**Exercise**
Find and copy each line of the listing below that has the word "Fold" in it.

─── Supplied data

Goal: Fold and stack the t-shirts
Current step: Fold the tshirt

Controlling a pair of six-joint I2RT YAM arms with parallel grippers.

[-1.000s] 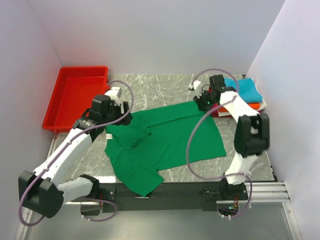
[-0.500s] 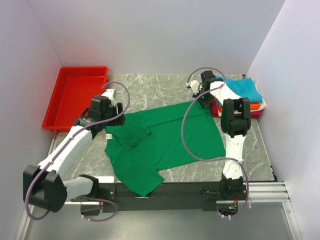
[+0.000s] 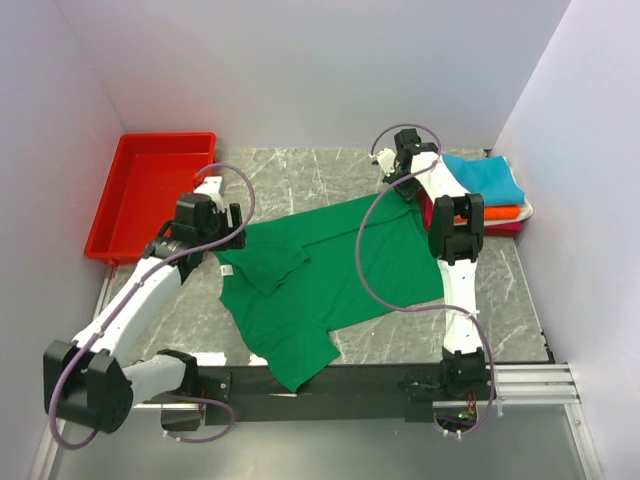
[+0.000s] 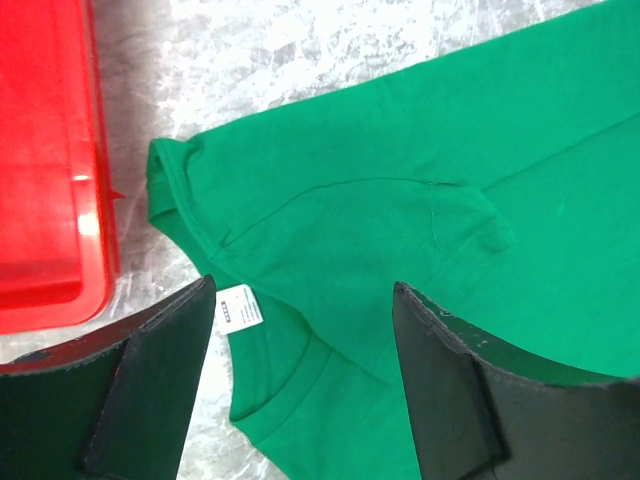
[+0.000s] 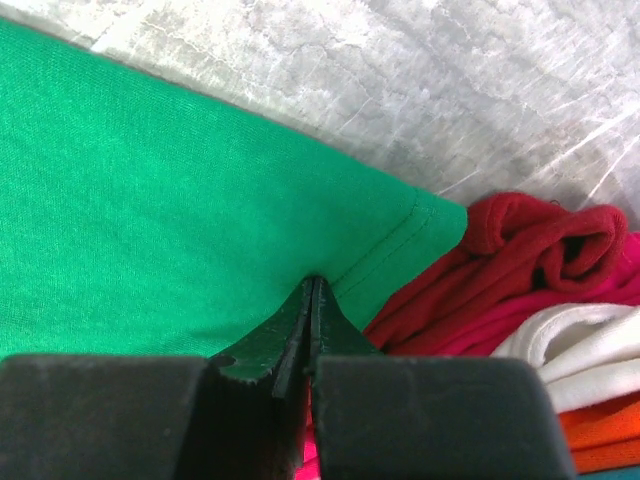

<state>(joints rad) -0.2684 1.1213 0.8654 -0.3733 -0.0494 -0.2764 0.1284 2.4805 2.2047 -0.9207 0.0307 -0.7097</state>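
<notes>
By the stack (image 3: 485, 180), R gripper (image 5: 312, 292) seemingly pinches green shirt (image 3: 340, 270) (L gripper (image 4: 302, 290) gapes).

the green shirt (image 3: 330, 270) is matt, fine-knit cloth with stitched hems and a smooth white label (image 4: 240, 308). the red shirt (image 5: 520, 250) looks softer and fuzzier, the white shirt (image 5: 590, 345) plain matt cloth. the red tray (image 3: 150, 195) is glossy plastic. the surface (image 3: 310, 175) looks like grey veined stone with a dull sheen. the jaws are matt black and grainy.
</notes>
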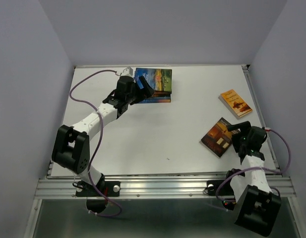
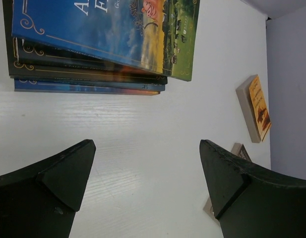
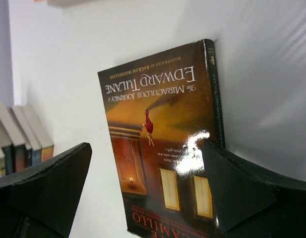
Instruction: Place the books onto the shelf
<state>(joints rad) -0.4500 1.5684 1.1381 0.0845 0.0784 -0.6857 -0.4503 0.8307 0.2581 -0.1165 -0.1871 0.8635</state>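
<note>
across the white bench point(image 1: 167, 139) the books lie in three spots: a flat stack point(image 1: 155, 83) topped by a blue-and-orange cover at upper centre of the top view, a dark brown paperback point(image 1: 218, 137) at lower right, and a smaller orange one point(image 1: 236, 102) above it near the right edge. they look thin, light and slightly floppy, with glossy covers that may slip, so pinching across the spine or a long edge seems surest. the left fingers point(image 2: 53, 188) hang wide apart and empty just beside the stack; the right fingers point(image 3: 43, 193), equally wide and empty, are poised at the brown book's edge. only the left wrist view separates the stack's layered edges; only the right wrist view makes the brown cover's title readable; no view shows a shelf.
</note>
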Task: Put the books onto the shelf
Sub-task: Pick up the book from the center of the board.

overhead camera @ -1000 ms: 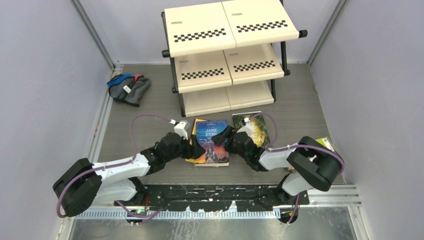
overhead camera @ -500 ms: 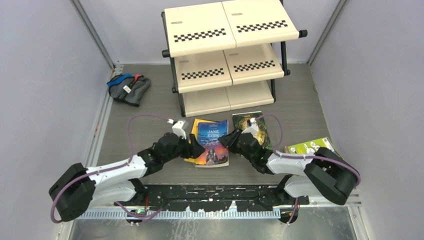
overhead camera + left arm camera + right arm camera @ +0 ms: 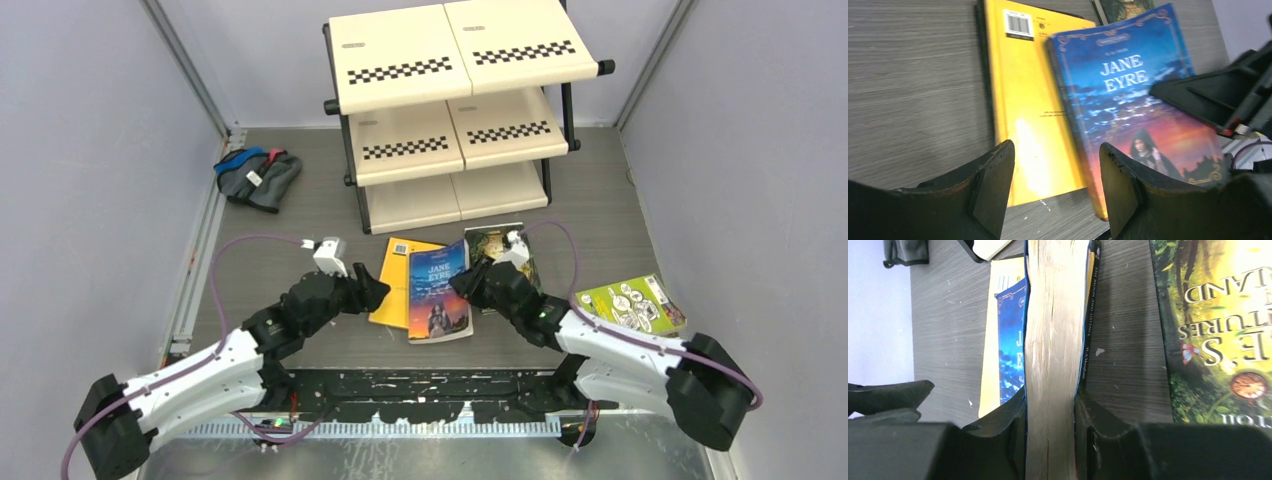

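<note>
yellow book (image 3: 390, 288) beside jane eyre (image 3: 440, 296); cloth bundle (image 3: 258, 178) apart.

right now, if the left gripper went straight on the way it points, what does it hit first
Probably the yellow book lying flat, framed by the open left gripper. The tilted Jane Eyre book sits beside that line, though depth is unclear.
</note>
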Robot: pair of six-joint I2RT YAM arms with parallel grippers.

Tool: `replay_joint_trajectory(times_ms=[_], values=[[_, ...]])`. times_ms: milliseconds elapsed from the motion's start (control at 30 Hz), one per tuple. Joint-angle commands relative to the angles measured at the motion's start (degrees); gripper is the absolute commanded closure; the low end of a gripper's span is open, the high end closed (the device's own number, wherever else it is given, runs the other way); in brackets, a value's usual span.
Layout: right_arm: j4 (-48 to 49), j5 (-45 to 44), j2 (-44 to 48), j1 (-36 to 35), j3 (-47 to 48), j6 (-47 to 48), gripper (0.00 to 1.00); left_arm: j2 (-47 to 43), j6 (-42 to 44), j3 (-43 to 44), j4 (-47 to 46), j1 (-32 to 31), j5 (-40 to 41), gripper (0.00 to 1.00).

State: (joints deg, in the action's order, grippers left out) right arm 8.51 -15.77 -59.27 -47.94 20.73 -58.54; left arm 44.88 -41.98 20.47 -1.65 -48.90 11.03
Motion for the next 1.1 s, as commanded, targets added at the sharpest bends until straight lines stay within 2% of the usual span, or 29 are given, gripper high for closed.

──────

**Result below**
Goal: Fold and stack the t-shirts
Current step: Fold the tshirt

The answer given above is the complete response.